Negoziati commerciali ancora in primo piano
Se l’aumento graduale delle tariffe mostra che gli effetti sono tutt’altro che esauriti, il quadro non può dirsi completo senza considerare il contesto dei negoziati commerciali. Dopo i picchi di tensione del Liberation Day, le trattative hanno continuato a scandire l’agenda economica statunitense, con momenti di maggiore o minore intensità.
“Il tema dei dazi – osserva Gudmundsson – riemerge periodicamente, ma con minori scossoni rispetto alla fase iniziale. È inevitabile che torni centrale con la rinegoziazione dell’accordo tra Stati Uniti, Messico e Canada. Non si tratta soltanto di rapporti regionali: uno degli obiettivi è infatti ottenere che i partner nordamericani si allineino a tariffe più alte nei confronti della Cina. Negli ultimi mesi si sono già osservati segnali in questa direzione. Il Messico, ad esempio, ha introdotto nuove tariffe su alcune merci cinesi, incluse le auto.: una dinamica che conferma come le decisioni prese a Washington abbiano un impatto ben oltre i confini nazionali”.

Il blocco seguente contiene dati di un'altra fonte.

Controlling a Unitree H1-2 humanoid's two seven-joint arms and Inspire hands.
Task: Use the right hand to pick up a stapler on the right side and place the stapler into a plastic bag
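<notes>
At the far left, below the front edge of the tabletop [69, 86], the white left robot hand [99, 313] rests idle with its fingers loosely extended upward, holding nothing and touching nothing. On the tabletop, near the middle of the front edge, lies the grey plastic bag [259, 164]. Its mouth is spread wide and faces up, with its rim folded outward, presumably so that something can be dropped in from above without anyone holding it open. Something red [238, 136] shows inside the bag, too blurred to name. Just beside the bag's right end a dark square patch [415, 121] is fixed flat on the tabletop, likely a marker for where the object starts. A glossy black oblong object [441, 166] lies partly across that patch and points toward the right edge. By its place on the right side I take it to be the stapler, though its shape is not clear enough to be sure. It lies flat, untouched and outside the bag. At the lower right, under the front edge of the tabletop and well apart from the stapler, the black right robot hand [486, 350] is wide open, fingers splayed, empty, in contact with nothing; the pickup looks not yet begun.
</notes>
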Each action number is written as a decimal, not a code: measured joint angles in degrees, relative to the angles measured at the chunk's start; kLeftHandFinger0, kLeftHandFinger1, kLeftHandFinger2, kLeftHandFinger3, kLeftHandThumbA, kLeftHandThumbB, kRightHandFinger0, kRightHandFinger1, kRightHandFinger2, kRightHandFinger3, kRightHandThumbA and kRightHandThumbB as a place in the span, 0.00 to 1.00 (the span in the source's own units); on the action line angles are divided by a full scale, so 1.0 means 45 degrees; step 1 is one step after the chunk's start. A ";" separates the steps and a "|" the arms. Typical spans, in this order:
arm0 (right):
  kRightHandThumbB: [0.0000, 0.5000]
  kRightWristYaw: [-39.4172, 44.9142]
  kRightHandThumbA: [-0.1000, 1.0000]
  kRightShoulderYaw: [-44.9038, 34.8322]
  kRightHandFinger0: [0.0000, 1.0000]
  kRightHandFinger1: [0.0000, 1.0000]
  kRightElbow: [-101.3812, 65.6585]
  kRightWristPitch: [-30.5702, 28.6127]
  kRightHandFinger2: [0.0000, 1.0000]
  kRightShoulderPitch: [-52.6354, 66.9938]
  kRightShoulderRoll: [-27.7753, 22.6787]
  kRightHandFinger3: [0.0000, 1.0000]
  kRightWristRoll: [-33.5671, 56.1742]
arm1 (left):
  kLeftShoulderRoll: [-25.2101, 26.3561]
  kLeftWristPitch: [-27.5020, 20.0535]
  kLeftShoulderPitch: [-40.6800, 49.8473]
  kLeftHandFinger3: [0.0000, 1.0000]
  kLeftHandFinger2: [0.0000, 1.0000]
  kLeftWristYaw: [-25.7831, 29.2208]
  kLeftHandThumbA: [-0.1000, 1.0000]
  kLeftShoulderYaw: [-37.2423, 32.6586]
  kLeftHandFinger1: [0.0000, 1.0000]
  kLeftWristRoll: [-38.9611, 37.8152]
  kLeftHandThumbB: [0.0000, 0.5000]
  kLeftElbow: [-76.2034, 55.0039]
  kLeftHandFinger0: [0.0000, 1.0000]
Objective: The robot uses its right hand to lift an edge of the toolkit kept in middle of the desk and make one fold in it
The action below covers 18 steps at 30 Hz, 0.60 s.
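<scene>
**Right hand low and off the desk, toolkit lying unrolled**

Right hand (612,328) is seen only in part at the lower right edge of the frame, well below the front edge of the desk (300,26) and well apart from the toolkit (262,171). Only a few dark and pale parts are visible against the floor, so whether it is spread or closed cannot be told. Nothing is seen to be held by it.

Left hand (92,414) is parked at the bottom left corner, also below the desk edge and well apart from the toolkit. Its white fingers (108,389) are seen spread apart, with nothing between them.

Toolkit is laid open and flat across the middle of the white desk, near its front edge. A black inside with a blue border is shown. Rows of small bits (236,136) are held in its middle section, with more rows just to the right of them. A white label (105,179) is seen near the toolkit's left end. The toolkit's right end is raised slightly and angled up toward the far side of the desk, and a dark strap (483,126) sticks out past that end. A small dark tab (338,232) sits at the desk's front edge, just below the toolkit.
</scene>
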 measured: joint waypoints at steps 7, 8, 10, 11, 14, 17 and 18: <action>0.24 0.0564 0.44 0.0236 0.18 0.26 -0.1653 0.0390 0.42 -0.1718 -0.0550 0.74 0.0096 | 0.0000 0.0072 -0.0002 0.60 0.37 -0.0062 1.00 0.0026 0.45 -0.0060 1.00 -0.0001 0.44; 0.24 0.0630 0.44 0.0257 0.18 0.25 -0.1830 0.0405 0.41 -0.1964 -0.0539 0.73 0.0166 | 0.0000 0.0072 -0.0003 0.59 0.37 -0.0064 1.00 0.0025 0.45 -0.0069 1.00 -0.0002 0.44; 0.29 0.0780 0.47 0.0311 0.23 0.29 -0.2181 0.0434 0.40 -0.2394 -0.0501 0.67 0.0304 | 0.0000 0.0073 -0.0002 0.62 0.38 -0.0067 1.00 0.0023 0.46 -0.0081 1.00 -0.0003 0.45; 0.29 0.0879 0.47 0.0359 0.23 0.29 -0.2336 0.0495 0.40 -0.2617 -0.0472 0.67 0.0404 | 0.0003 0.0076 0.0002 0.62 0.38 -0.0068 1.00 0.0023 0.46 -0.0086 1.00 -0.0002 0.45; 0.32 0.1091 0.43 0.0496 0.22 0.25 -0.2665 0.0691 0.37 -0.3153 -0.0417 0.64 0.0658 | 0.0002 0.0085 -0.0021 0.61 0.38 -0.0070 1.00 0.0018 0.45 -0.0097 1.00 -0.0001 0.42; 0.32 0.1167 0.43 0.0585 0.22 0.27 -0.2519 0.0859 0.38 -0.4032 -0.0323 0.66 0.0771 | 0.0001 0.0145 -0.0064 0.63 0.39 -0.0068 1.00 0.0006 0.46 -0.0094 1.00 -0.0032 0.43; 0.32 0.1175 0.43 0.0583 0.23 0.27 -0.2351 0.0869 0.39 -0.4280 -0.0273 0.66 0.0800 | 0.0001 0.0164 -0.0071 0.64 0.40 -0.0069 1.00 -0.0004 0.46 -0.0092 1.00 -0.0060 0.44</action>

Una nuova globalizzazione in trasformazione
Nonostante l’incertezza legata ai dazi, gli scambi internazionali non si sono fermati. I dati mostrano che l’attività commerciale globale al di fuori degli Stati Uniti ha mantenuto i suoi livelli, a dimostrazione che la globalizzazione non è finita, ma sta cambiando volto: le linee di approvvigionamento vengono ridisegnate, le regole vengono riscritte e i costi del fare impresa stanno aumentando.
“E’ una trasformazione che non annulla i flussi, ma ne modifica la direzione e la struttura: il modello nato nel secondo dopoguerra, legato al cosiddetto Washington consensus, appare in fase di declino. Al suo posto potrebbe emergere un approccio più regionale agli scambi, con la formazione di blocchi commerciali più piccoli e meno permeabili. In ogni caso, si tratta di un processo di lungo periodo, che richiederà tempo per stabilizzarsi e che lascia ancora aperta l’incognita su quale sarà il nuovo ordine commerciale. Ed è proprio questa incertezza a definire la globalizzazione dei nostri giorni”, concludono gli esperti di Capital Group.